EXERCISE DESCRIPTION:
Repeat all the data that appears below, keeping it exact.

++++++

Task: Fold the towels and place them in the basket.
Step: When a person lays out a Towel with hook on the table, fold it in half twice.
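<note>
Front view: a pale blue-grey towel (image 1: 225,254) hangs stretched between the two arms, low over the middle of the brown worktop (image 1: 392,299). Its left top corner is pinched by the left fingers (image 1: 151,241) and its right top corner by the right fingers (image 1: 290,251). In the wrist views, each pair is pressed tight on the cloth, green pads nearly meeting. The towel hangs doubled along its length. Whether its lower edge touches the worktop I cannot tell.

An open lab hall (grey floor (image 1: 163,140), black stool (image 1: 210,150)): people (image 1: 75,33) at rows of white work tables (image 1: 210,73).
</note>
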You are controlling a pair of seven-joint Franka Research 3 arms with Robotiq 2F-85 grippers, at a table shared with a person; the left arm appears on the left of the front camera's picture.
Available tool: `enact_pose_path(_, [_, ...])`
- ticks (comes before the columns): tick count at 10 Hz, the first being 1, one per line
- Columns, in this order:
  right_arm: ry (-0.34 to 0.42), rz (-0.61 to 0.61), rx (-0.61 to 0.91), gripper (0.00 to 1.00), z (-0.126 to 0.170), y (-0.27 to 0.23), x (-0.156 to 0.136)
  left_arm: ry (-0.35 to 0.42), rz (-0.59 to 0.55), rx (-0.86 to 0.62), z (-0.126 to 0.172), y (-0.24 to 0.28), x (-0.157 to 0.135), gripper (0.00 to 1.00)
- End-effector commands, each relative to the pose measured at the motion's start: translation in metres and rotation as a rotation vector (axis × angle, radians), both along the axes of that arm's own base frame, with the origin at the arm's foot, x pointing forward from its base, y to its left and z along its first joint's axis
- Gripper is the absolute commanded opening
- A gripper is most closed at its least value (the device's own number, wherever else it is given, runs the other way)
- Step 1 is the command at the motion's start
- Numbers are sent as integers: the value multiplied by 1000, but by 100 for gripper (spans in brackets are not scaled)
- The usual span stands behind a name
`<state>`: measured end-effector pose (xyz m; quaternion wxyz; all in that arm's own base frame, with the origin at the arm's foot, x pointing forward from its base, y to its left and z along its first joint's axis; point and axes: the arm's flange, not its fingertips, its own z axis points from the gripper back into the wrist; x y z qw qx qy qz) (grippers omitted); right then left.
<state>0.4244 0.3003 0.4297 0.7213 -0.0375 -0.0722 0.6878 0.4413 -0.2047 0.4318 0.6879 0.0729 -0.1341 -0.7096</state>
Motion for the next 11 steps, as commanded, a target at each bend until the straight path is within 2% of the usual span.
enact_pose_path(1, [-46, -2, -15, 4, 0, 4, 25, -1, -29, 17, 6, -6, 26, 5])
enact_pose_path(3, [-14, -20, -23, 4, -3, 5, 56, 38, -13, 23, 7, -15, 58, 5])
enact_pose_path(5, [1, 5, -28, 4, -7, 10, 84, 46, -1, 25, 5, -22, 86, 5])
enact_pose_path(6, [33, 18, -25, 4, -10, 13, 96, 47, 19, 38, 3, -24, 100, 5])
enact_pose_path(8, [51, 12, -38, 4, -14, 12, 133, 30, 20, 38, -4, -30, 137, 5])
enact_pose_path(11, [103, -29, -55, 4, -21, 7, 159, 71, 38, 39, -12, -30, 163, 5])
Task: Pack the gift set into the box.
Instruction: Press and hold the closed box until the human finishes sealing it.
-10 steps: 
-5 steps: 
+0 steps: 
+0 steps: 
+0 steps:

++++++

SOLUTION TO THIS PROBLEM:
Task: Fold the towels and place them in the basket.
Step: When a person lays out a Towel with hook on the table, fold it in half twice.
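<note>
Front view: a pale blue-grey towel (image 1: 225,254) hangs stretched between the two arms, low over the middle of the brown worktop (image 1: 392,299). Its left top corner is pinched by the left fingers (image 1: 151,241) and its right top corner by the right fingers (image 1: 290,251). In the wrist views, each pair is pressed tight on the cloth, green pads nearly meeting. The towel hangs doubled along its length. Whether its lower edge touches the worktop I cannot tell.

An open lab hall (grey floor (image 1: 163,140), black stool (image 1: 210,150)): people (image 1: 75,33) at rows of white work tables (image 1: 210,73).
</note>
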You are controlling a pair of seven-joint Franka Research 3 arms with Robotiq 2F-85 grippers, at a table shared with a person; the left arm appears on the left of the front camera's picture.
Available tool: `enact_pose_path(_, [_, ...])`
- ticks (comes before the columns): tick count at 10 Hz, the first being 1, one per line
- Columns, in this order:
  right_arm: ry (-0.34 to 0.42), rz (-0.61 to 0.61), rx (-0.61 to 0.91), gripper (0.00 to 1.00), z (-0.126 to 0.170), y (-0.27 to 0.23), x (-0.156 to 0.136)
  left_arm: ry (-0.35 to 0.42), rz (-0.59 to 0.55), rx (-0.86 to 0.62), z (-0.126 to 0.172), y (-0.24 to 0.28), x (-0.157 to 0.135), gripper (0.00 to 1.00)
- End-effector commands, each relative to the pose measured at the motion's start: translation in metres and rotation as a rotation vector (axis × angle, radians), both along the axes of that arm's own base frame, with the origin at the arm's foot, x pointing forward from its base, y to its left and z along its first joint's axis
- Gripper is the absolute commanded opening
- A gripper is most closed at its least value (the device's own number, wherever else it is given, runs the other way)
- Step 1 is the command at the motion's start
- Numbers are sent as integers: the value multiplied by 1000, but by 100 for gripper (spans in brackets are not scaled)
- The usual span stands behind a name
`<state>`: measured end-effector pose (xyz m; quaternion wxyz; all in that arm's own base frame, with the origin at the arm's foot, x pointing forward from its base, y to its left and z along its first joint's axis; point and axes: the arm's flange, not its fingertips, its own z axis points from the gripper back into the wrist; x y z qw qx qy qz) (grippers omitted); right then left.
<state>0.4244 0.3003 0.4297 0.7213 -0.0375 -0.0722 0.6878 0.4413 -0.2047 0.4318 0.6879 0.0729 -0.1341 -0.7096</state>
Motion for the next 11 steps, as commanded, a target at each bend until the straight path is within 2% of the usual span.
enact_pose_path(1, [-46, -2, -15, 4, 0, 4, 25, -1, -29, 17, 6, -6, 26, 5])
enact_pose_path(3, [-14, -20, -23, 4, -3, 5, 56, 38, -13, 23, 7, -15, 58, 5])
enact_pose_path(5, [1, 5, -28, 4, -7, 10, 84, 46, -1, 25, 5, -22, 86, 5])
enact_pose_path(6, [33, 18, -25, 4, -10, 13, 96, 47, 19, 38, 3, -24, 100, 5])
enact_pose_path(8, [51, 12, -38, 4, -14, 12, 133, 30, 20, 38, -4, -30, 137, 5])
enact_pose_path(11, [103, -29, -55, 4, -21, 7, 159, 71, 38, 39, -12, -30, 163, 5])
Task: Pack the gift set into the box.
Instruction: Press and hold the closed box until the human finishes sealing it.
-10 steps: 
-5 steps: 
+0 steps: 
+0 steps: 
+0 steps:

That is the complete output for this exercise.